Before you head off to your local home improvement store, canvass local eateries for cast-off buckets, or start rooting around your garden shed for raw materials, here are a few things to consider.

How much kitchen waste are you producing? 

Beginner bokashi kits for home users have buckets that hold anywhere from 2.5 to 5 gallons of kitchen waste (minus the void in some buckets where the "tea" collects).  If you are a keen gardener or you frequently cook plant-based meals at home for a large family, a 2.5-gallon bucket is going to fill up quite quickly. 

In my two-person cook-at-home vegetarian household, it takes us at least a couple of weeks to fill up a 2.5-gallon bucket with our kitchen scraps. Buckets that fill up too slowly tend to start purifying because they are being opened frequently during the filling process. If in doubt about sizing, go smaller. 

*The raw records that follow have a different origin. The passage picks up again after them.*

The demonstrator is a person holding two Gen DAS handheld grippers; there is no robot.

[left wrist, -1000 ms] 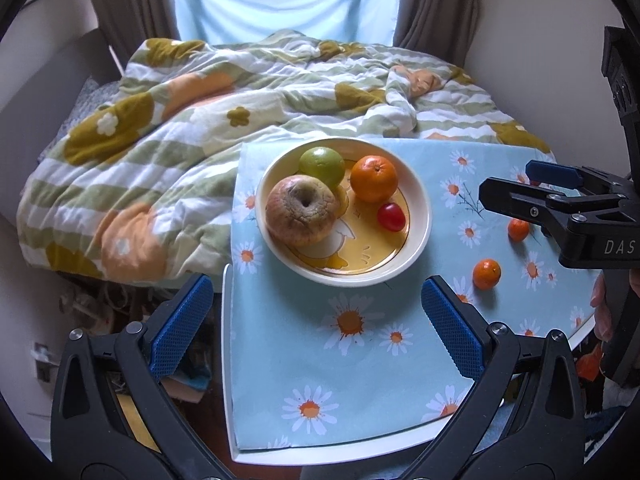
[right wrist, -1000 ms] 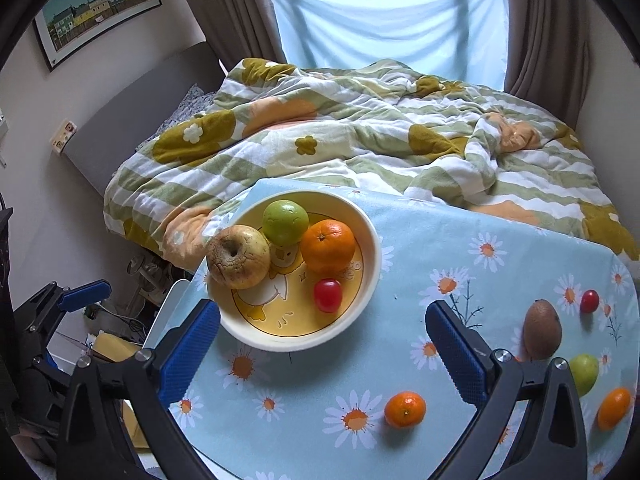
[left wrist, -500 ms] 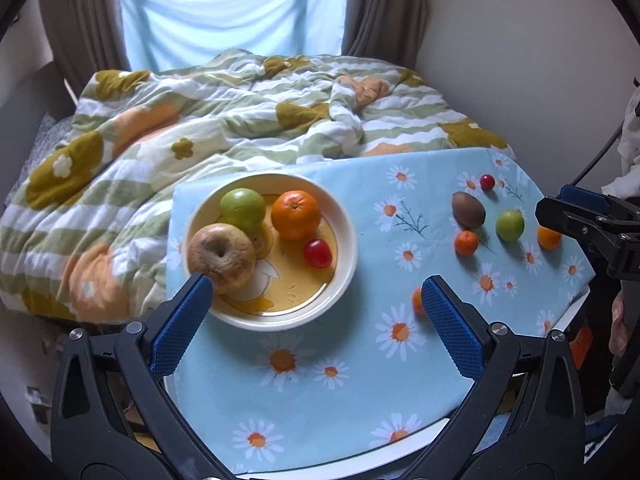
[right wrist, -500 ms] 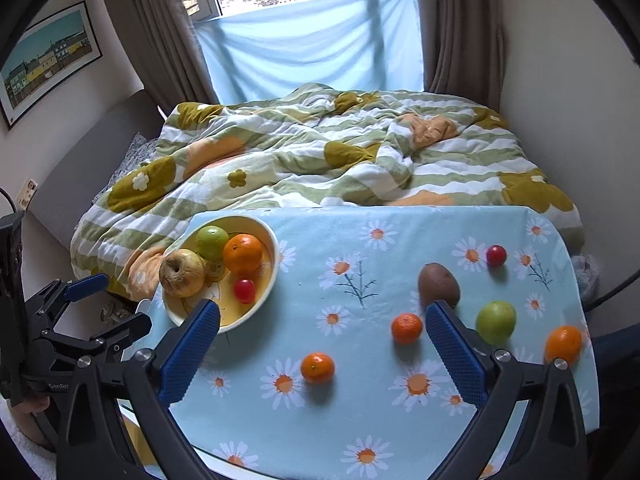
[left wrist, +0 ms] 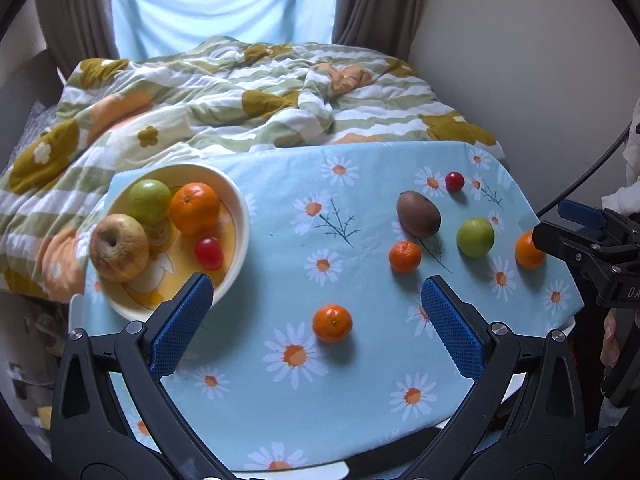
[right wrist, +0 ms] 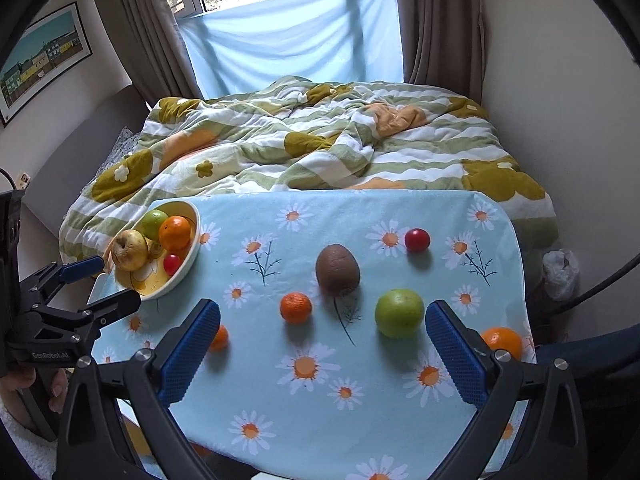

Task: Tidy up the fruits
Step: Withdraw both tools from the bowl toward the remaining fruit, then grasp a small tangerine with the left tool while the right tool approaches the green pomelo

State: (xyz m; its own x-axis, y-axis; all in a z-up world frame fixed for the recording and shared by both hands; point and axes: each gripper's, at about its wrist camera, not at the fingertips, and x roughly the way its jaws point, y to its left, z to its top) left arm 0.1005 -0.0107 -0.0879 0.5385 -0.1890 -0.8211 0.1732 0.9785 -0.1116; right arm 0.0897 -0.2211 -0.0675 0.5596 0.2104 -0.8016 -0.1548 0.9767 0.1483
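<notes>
Both grippers hover wide open and empty above the counter [right wrist: 360,420]: the left gripper [left wrist: 316,332] over a mandarin [left wrist: 332,323], the right gripper [right wrist: 320,352] near a green apple [right wrist: 399,313]. A kiwi [right wrist: 337,269] lies at twelve o'clock, the fruit bowl [right wrist: 190,256] at ten.

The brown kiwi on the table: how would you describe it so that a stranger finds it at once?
Start at the table with the daisy cloth before the bed, and look right of the bowl at the loose fruits. The kiwi lies in their middle, behind the green apple. It alone is brown, dull and egg-shaped.
</notes>
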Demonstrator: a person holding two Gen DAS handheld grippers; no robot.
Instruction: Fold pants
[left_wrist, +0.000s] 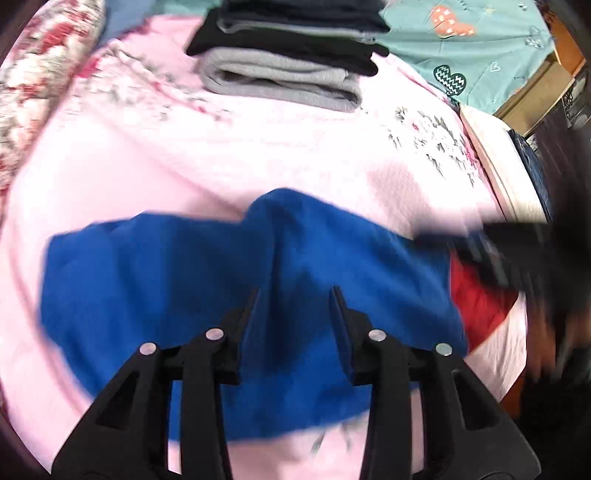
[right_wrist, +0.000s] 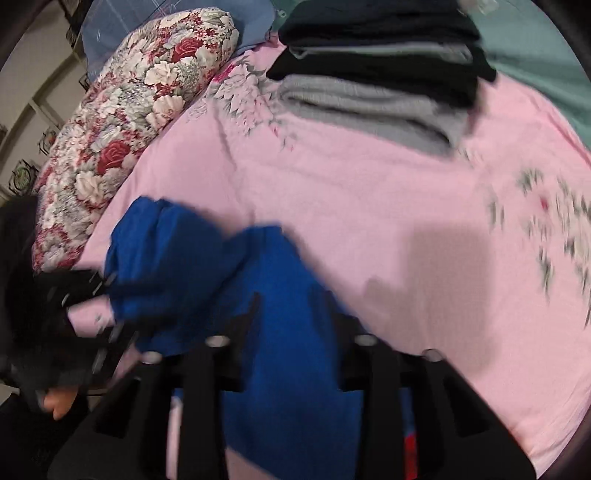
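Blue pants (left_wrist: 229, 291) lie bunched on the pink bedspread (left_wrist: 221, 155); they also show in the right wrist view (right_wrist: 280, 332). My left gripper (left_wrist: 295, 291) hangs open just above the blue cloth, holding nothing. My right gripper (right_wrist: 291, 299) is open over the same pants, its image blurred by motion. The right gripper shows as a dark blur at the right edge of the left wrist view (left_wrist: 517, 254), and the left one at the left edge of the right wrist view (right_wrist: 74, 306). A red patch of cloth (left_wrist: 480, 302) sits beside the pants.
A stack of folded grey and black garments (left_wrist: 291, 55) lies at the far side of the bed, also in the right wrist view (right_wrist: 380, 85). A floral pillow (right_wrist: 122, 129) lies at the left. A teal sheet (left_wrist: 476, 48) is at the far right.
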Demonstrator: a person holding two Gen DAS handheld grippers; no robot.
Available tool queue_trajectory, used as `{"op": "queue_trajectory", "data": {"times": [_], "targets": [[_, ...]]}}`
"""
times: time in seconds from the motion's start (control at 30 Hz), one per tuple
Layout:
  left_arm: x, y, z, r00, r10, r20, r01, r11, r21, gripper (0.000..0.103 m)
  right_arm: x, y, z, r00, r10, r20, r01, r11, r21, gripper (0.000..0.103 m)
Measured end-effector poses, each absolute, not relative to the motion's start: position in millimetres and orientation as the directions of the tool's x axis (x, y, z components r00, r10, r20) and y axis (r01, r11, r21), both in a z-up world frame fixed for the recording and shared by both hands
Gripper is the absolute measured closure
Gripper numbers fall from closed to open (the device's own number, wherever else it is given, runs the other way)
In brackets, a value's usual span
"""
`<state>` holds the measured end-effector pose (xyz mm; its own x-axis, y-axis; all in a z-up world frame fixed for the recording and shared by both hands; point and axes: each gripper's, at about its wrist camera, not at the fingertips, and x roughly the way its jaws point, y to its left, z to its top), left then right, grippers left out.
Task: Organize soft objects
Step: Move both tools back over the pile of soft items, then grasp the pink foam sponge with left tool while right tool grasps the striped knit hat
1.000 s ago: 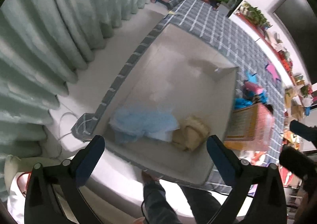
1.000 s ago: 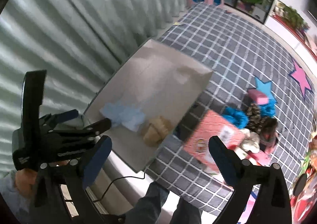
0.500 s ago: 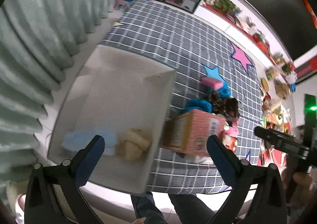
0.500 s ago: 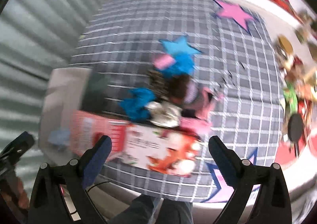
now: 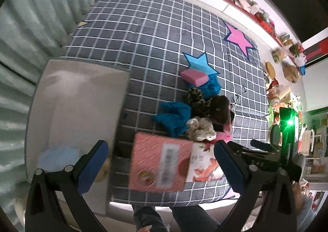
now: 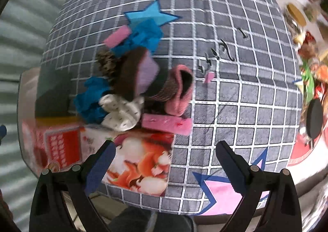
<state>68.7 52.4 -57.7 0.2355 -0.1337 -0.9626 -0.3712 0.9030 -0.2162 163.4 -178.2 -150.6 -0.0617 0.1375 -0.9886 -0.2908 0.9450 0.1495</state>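
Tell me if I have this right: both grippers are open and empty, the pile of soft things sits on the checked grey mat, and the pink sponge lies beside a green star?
Nearly. The star beside the pink sponge is blue, not green, as the left wrist view shows. The rest holds: the left gripper and right gripper are open and empty, and the pile of soft things sits on the checked grey mat.

Nothing here reads cleanly. The pink carton carries a white label strip with dark print, blurred beyond reading; its red panel shows rows of pale characters, possibly Chinese. Black script marks on the checked mat stay illegible too.
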Motion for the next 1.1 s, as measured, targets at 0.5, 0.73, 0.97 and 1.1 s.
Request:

Most of the DIY bucket tutorials out there use 5-gallon buckets, but the principles can be adapted to smaller reused food service buckets (most restaurants have them in abundance) or repurposed cat-litter buckets (what I use).

If you're having trouble filling up your bucket quickly enough, you can add yard clippings/garden waste to your bucket (I don't opt to do this as I compost my yard/vegetable garden waste in place or in static piles), but there is no reason why any plant matter added to bulk out your kitchen scraps won't ferment just fine.    

Whatever size bucket you use, remember you will need at least two of them, one you are adding to and one which is resting. A completely full bokashi bucket needs to rest for about two weeks (possibly less in warm weather and probably longer if the bucket is kept in a very cool place).

For large families and food service establishments, you may need to keep many buckets in rotation.     

Do you want to collect the bokashi leachate?

Despite how commercial buckets are designed, separating and collecting the bokashi "tea" that leaches out during the fermentation process is not necessary. 

Many gardeners swear by using the bokashi juice as a fertilizer, but if that's not something you want to mess with, there's no need to collect it at all.

Not collecting the leachate eliminates the need for a spigot on your bucket, although you can still collect the leachate even without a spigot if you use two nested buckets. Simply take the top bucket (that has holes drilled in the bottom) apart from the lower bucket and pour off the leachate that has collected in the bottom bucket.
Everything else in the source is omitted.